Racionalidade e inteligência

Quando perguntamos para que serve a filosofia, já estamos a filosofar.

A filosofia é a racionalidade humana a operar num ambiente de manifestação de inteligência, da própria racionalidade. E como acredito que não existe irracionalidade, nem nos números irracionais, porque é fruto da racionalidade, distinguiria a faculdade da racionalidade da faculdade da inteligência.

A racionalidade como função biológica, diria, inerente à biologia, talvez seja dada e tão inevitável como a própria vida. Mas a inteligência é um estado de pensamento complexo, um processo que se desenvolve, agrega e transcende de cada vez que vê e se revê e reflecte e que consegue ter de si própria algum tipo de imagem. Ela instrumentaliza tudo, incluindo as memórias e as conjecturas e não é sua menor qualidade tentar evitar, senão impedir, ser instrumentalizada. Isto coloca-a numa espécie de abstracção, fora do tempo e do espaço, conquanto esteja no tempo e no lugar de um corpo.

Feitas estas considerações para estimular o pensamento, vejo a filosofia como o modo privilegiado de manifestação da inteligência, não necessariamente de inteligência, no sentido de que a inteligência é um processo e a última inteligência é que é inteligente.

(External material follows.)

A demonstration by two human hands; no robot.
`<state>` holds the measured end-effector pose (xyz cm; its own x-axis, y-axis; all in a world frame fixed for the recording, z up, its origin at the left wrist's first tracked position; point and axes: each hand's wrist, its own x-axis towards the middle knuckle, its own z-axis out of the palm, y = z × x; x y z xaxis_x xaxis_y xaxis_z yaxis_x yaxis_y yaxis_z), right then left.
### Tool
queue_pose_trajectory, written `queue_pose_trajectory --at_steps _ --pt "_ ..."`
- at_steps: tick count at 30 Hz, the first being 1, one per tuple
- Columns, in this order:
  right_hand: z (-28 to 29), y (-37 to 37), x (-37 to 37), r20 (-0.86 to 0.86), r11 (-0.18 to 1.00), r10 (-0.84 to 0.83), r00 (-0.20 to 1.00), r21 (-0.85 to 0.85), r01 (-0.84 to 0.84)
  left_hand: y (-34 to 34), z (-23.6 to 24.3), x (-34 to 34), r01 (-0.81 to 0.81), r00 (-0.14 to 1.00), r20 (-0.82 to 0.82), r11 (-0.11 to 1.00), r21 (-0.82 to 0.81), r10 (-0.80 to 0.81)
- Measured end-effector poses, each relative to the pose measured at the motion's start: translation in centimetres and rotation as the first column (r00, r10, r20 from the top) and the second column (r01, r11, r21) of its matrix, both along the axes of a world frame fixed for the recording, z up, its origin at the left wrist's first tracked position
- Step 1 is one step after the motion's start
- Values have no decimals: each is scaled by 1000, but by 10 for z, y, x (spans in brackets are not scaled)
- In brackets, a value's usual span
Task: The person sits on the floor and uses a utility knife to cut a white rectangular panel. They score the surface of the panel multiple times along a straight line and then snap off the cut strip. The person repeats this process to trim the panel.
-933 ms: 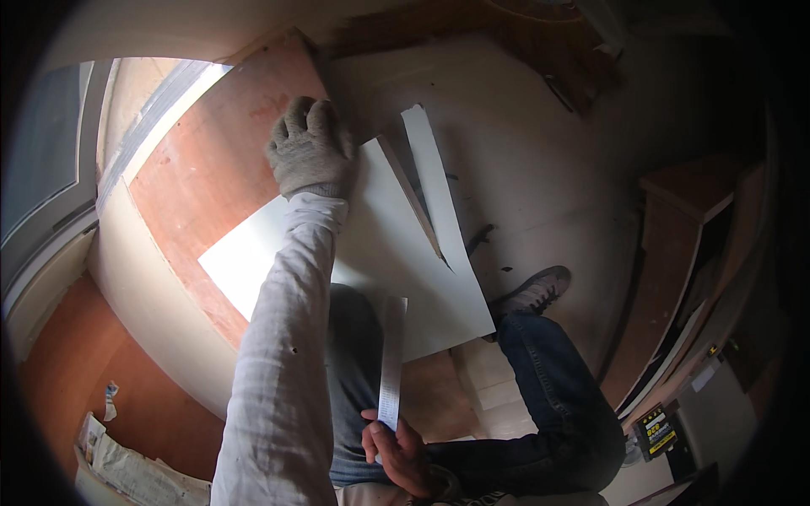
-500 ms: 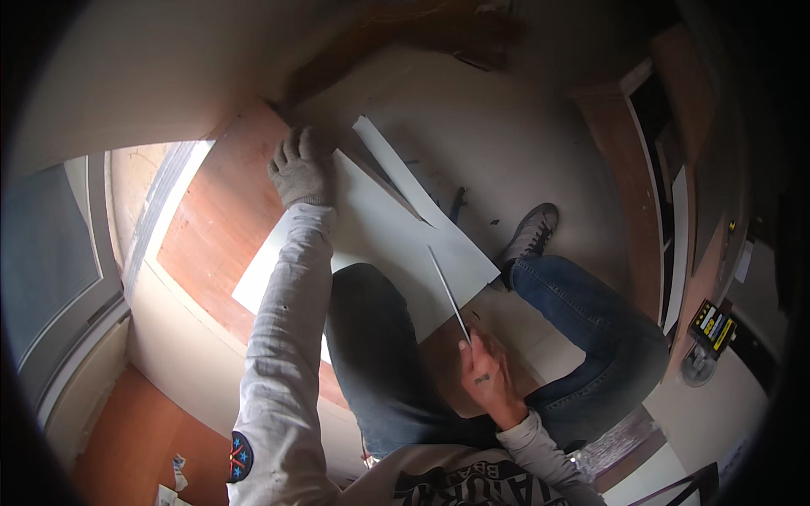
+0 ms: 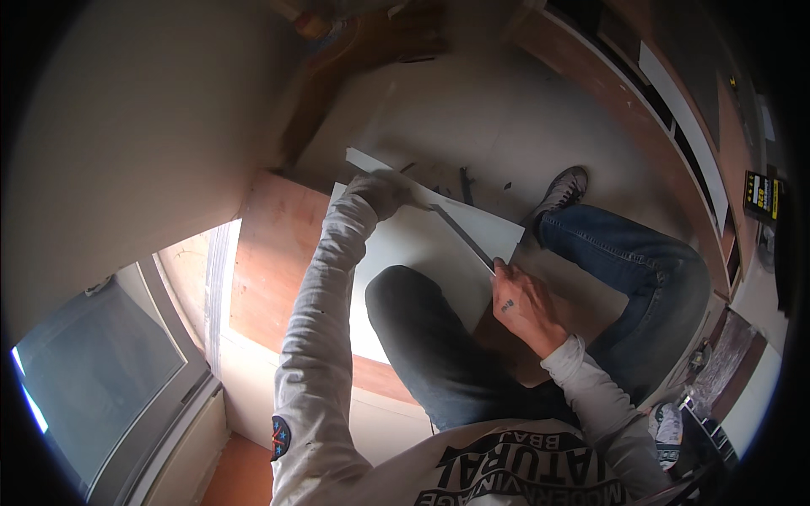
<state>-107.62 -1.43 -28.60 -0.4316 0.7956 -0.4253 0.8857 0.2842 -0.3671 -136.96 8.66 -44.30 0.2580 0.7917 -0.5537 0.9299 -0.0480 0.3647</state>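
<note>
A white sheet lies on a reddish-brown board, with a narrow white strip along its far edge, partly cut away from it. My right hand, bare, is closed round the near end of a long, narrow metal blade. The blade slants up and left across the sheet, its far end by the cut. My left hand, in a grey knit glove, is over the sheet's far left part, fingers close to the blade's far end. Blur hides whether those fingers grip anything.
My left knee overlaps the sheet, and my right shoe rests on the floor beyond it. Small dark scraps lie past the strip. A brown wooden piece of furniture stands at the right, and a glazed frame at the left.
My left hand has moved right and down from the sheet's far corner to the cut. The blade has come up to the cut, lying flatter. The strip now lies closer to the sheet. My view has shifted.
</note>
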Motion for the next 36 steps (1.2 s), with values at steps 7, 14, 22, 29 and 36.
queue_pose_trajectory --at_steps 7,14,22,29,36 --pt "-48 12 -36 1 996 86 996 17 -86 19 7 -2 -186 921 227 869 -459 317" --pt "-73 8 -34 -6 998 49 999 34 -49 32 2 1 109 969 249 899 -423 0" --pt "-80 3 -30 75 994 57 996 92 -64 38 -19 12 -7 1000 7 861 -509 12" --pt "-81 -8 -27 53 984 136 989 110 -142 40 -40 19 314 932 -41 857 -409 -361" --pt "-91 -5 -26 177 975 140 974 148 -167 39 -37 21 249 938 -109 856 -453 -330"
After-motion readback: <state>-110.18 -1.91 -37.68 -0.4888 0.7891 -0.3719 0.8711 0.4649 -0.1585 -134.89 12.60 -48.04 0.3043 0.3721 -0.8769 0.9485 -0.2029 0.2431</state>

Diferencio assim racionalidade de inteligência. Aquela é um mecanismo conatural e constante, diria variável independente, esta é um processo evolutivo e profundamente dinâmico, dependente de imensas variáveis, mais ou menos controláveis, inelutáveis ou acidentais, quer conjunturais, quer estruturais, que “aprende” sempre, independentemente das situações bio culturalmente favoráveis ou desfavoráveis, mas essa aprendizagem é muito variável e inconstante e pode ser mais ou menos ampla e profunda, nomeadamente, a aprendizagem com os erros.

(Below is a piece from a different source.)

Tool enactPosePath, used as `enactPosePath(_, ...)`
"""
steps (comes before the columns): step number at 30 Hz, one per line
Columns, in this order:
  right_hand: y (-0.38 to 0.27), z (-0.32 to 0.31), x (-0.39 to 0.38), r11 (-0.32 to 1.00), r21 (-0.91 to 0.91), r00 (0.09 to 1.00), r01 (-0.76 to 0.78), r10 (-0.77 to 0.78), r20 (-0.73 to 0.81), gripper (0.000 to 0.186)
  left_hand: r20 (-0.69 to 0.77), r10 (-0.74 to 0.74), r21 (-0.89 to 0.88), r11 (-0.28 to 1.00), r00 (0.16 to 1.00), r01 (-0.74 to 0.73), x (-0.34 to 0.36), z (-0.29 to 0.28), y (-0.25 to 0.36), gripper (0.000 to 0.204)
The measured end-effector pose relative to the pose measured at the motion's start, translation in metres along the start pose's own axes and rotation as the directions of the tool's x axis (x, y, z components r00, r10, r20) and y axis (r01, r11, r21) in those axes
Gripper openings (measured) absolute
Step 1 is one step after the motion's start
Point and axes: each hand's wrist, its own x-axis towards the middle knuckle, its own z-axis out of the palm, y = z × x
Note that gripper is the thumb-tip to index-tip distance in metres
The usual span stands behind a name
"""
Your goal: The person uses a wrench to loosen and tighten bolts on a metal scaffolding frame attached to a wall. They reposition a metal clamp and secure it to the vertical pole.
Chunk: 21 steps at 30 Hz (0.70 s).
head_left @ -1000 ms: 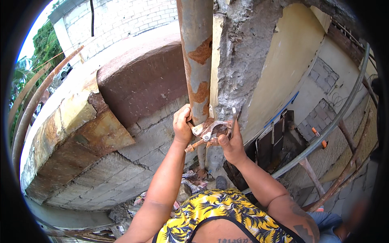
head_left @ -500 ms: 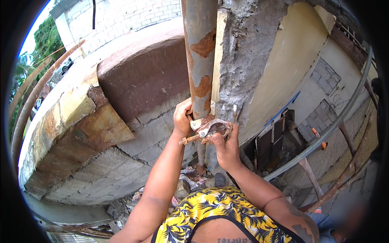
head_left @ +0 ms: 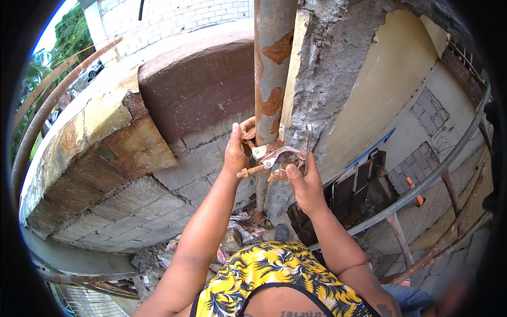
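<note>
A rusty scaffold clamp (head_left: pixel 274 158) is fitted around an upright steel pipe (head_left: pixel 272 71), which is grey with brown rust patches. Its open jaw faces me, and a threaded bolt with a nut (head_left: pixel 251 171) sticks out to the left. My left hand (head_left: pixel 237 148) is at the clamp's left side, thumb raised and fingers curled around a rusty bolt end (head_left: pixel 249 134) beside the pipe. On the other side my right hand (head_left: pixel 308 182) grips the jaw's edge. A slim metal tool (head_left: pixel 309 138), perhaps a wrench, stands up from that hand; its lower end is hidden.
Behind the pipe rises a rough concrete column (head_left: pixel 330 68). A block wall (head_left: pixel 195 158) with a rusted metal sheet (head_left: pixel 134 132) runs along the left. A curved metal rail (head_left: pixel 422 185) passes on the right. Rubble (head_left: pixel 232 238) lies below, and a blurred person is at lower right.
The whole view has shifted, so pipe and hands sit farther right. My left thumb has lifted, with the fingers now at the rusty bolt end. My right hand keeps its hold.
</note>
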Motion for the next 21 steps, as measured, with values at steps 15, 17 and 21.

A filosofia é a inteligência em acção. Se fosse uma máquina, começaria por se desmontar a si própria, mas não é e nunca será uma máquina, porque a inteligência não pára, não estaciona, não está em sítio nenhum embora funcione num sistema de conexões neurológicas que nunca repousam.

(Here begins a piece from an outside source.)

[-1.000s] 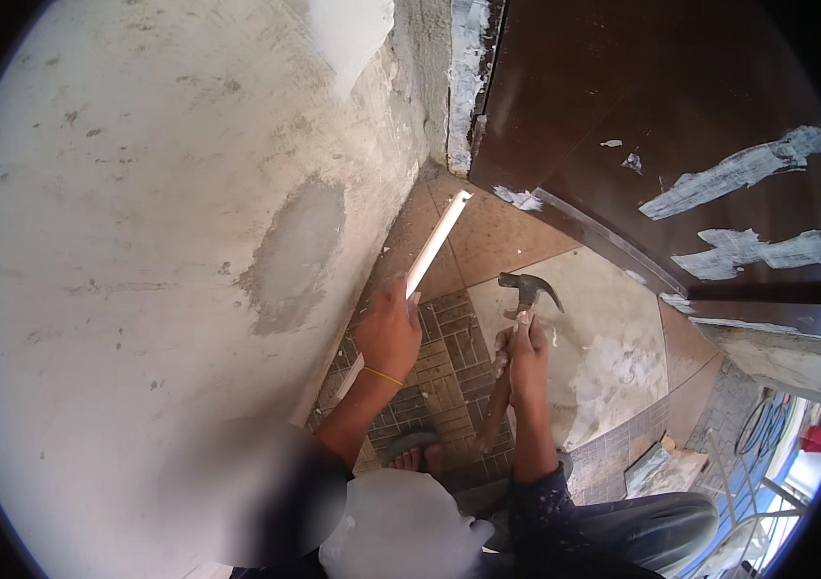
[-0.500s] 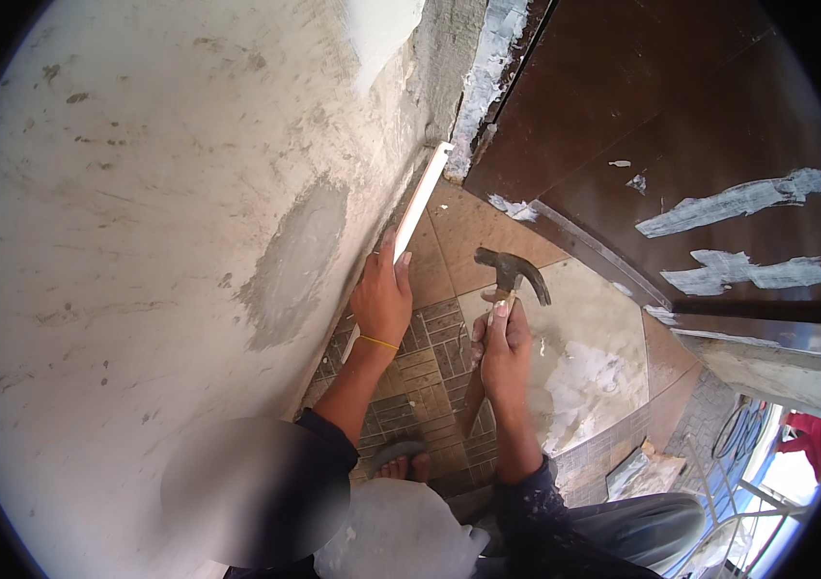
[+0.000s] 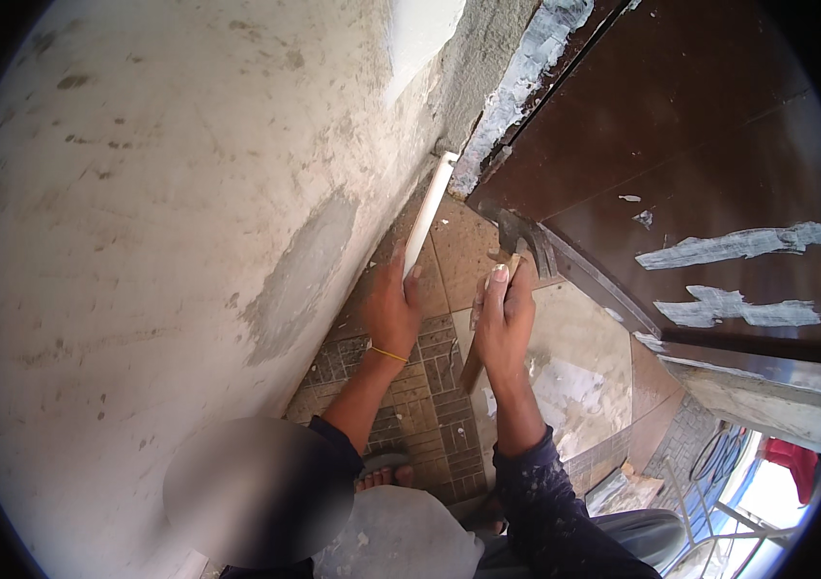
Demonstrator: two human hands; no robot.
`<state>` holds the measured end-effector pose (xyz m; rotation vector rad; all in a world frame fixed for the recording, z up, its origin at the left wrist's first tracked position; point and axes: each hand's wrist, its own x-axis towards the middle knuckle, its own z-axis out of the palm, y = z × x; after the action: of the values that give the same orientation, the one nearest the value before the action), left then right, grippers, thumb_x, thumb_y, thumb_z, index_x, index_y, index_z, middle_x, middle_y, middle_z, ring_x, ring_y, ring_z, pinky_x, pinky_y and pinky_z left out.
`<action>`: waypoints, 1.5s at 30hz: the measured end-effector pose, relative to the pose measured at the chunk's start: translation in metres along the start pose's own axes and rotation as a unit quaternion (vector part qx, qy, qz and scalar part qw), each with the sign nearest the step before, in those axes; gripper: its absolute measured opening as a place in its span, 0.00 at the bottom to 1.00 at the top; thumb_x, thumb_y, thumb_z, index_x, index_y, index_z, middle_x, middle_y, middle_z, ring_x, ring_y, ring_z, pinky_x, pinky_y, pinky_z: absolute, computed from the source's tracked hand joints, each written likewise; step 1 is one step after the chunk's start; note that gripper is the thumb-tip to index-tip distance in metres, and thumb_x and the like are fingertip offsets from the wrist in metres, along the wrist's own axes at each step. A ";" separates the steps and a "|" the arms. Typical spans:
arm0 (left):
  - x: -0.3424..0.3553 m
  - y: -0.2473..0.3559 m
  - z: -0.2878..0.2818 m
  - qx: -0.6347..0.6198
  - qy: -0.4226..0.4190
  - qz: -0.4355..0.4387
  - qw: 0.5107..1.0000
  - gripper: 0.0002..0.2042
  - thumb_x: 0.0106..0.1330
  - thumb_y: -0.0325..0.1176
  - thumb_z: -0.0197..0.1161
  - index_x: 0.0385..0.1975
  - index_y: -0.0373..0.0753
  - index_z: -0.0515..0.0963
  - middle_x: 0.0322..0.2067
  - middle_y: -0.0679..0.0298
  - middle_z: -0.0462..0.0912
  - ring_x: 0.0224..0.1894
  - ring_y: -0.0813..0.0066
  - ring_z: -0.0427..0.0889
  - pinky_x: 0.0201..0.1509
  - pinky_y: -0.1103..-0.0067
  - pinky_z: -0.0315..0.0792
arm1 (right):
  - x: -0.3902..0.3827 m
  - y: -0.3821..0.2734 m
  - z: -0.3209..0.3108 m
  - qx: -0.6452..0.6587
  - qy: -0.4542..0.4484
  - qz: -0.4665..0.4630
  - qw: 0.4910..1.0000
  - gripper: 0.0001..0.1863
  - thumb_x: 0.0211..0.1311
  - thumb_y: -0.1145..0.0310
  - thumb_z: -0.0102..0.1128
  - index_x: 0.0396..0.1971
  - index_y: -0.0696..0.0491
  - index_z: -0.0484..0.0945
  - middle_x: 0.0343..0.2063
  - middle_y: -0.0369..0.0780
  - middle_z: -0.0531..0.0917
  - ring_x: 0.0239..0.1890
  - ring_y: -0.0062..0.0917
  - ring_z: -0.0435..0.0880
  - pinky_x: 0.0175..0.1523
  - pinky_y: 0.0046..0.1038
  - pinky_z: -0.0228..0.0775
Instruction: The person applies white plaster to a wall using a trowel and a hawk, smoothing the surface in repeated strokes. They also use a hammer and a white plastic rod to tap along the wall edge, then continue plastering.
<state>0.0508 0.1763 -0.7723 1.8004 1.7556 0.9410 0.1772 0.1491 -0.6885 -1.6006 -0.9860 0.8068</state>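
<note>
My left hand (image 3: 391, 314) is closed round a long, narrow white strip (image 3: 431, 214), perhaps plastic trim. The strip lies along the foot of the plastered wall (image 3: 188, 212), and its far end reaches the corner beside the brown door (image 3: 681, 125). To the right, my right hand (image 3: 505, 328) grips a claw hammer (image 3: 518, 234) by its wooden handle, thumb along the top. The hammer head is blurred and apart from the strip, over the floor tiles near the door's lower edge.
White filler smears mark the door and its frame edge (image 3: 518, 87). A grey patch (image 3: 304, 275) shows on the wall. Underfoot are patterned and plain tiles (image 3: 420, 386). A blue coiled hose (image 3: 719, 454), a metal frame (image 3: 753, 521) and red cloth (image 3: 792, 468) are at the lower right.
My right hand has moved the hammer farther away from me, and its head is now blurred. My left hand still holds the strip in about the same place. The view has shifted slightly.
</note>
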 end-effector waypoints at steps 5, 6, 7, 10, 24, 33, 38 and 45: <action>0.000 0.006 0.006 -0.077 0.050 0.017 0.996 0.20 0.69 0.33 0.58 0.60 0.42 0.71 0.39 0.48 0.80 0.38 0.48 0.81 0.38 0.63 0.75 | 0.017 0.005 -0.002 -0.102 -0.007 -0.100 0.990 0.12 0.76 0.65 0.43 0.46 0.59 0.68 0.21 0.31 0.70 0.19 0.12 0.65 0.23 0.18 0.58; 0.000 0.008 0.006 -0.095 0.043 0.001 0.995 0.19 0.69 0.33 0.57 0.60 0.41 0.72 0.39 0.47 0.81 0.38 0.48 0.81 0.38 0.64 0.75 | 0.023 0.005 -0.001 -0.121 -0.007 -0.144 0.982 0.12 0.76 0.66 0.43 0.46 0.59 0.68 0.21 0.31 0.70 0.19 0.13 0.65 0.24 0.20 0.59; -0.002 0.011 0.008 -0.114 0.036 -0.015 0.993 0.19 0.69 0.33 0.57 0.59 0.40 0.72 0.38 0.46 0.81 0.37 0.47 0.81 0.39 0.64 0.75 | 0.028 0.005 0.002 -0.123 0.001 -0.156 0.980 0.13 0.76 0.65 0.43 0.47 0.60 0.68 0.21 0.33 0.71 0.20 0.14 0.67 0.24 0.21 0.60; -0.006 0.019 0.011 -0.131 0.035 -0.034 0.990 0.18 0.70 0.33 0.56 0.59 0.37 0.72 0.36 0.44 0.81 0.37 0.47 0.81 0.39 0.65 0.75 | 0.053 0.004 0.017 -0.179 0.007 -0.217 0.960 0.15 0.75 0.64 0.44 0.51 0.61 0.66 0.20 0.37 0.73 0.21 0.17 0.70 0.25 0.25 0.63; -0.011 0.042 0.017 -0.167 0.034 -0.071 0.983 0.20 0.70 0.30 0.55 0.60 0.31 0.68 0.50 0.41 0.77 0.50 0.46 0.79 0.52 0.66 0.74 | 0.070 -0.029 0.014 -0.211 0.008 -0.103 0.972 0.17 0.74 0.64 0.45 0.53 0.61 0.69 0.26 0.54 0.81 0.27 0.49 0.82 0.31 0.43 0.71; -0.013 0.047 0.022 -0.173 0.029 -0.100 0.979 0.21 0.69 0.30 0.56 0.61 0.33 0.68 0.53 0.43 0.76 0.54 0.48 0.77 0.54 0.68 0.73 | 0.077 -0.044 0.022 -0.153 0.038 -0.175 0.972 0.14 0.73 0.65 0.47 0.49 0.59 0.71 0.25 0.56 0.81 0.25 0.53 0.81 0.30 0.44 0.71; -0.010 0.053 0.017 -0.205 0.008 -0.135 0.969 0.21 0.71 0.30 0.54 0.60 0.26 0.67 0.56 0.39 0.74 0.60 0.50 0.74 0.62 0.70 0.67 | 0.074 -0.045 0.025 -0.276 -0.006 -0.178 0.945 0.14 0.73 0.66 0.46 0.50 0.60 0.70 0.24 0.56 0.81 0.25 0.51 0.81 0.30 0.42 0.71; -0.009 0.056 0.019 -0.179 0.052 -0.094 0.978 0.21 0.68 0.30 0.56 0.61 0.34 0.69 0.51 0.44 0.78 0.52 0.47 0.79 0.54 0.67 0.73 | 0.072 -0.047 0.027 -0.238 0.078 -0.324 0.912 0.12 0.73 0.65 0.45 0.45 0.60 0.69 0.21 0.54 0.79 0.22 0.47 0.80 0.28 0.40 0.69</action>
<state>0.1032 0.1658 -0.7457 1.3560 1.6554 1.2009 0.1759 0.2310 -0.6509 -1.5434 -1.5565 -0.0292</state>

Ora, a inteligência em acção é a racionalidade a operar num espectro de possibilidades entre as quais, inelutavelmente, escolherá (não escolher também é escolher). Sem consciência, está arredada a possibilidade de escolha. A consciência é o que pode responsabilizar. Mas ninguém tem acesso a ela. O próprio indivíduo é colocado como juiz em causa própria. De pouco ou nada lhe adiantará ajuizar como ajuizaria o Deus absoluto que sonda e conhece as consciências melhor do que elas próprias.

«Atreve-te a pensar por ti próprio». Em reforço de Kant, diria que “pensar é próprio de ti e só podes pensar por ti próprio. A tua consciência é o último tribunal de recurso”.

Inteligência e sentido de dever aparecem-me unificados e radicados na consciência, sempre que se trata de acção. Se a este sentido de dever chamar lei moral, terei aqui mais um determinismo da acção (não estritamente determinismo natural, porque grande parte dos nossos processos biológicos escapam à nossa consciência), que deriva da faculdade da racionalidade.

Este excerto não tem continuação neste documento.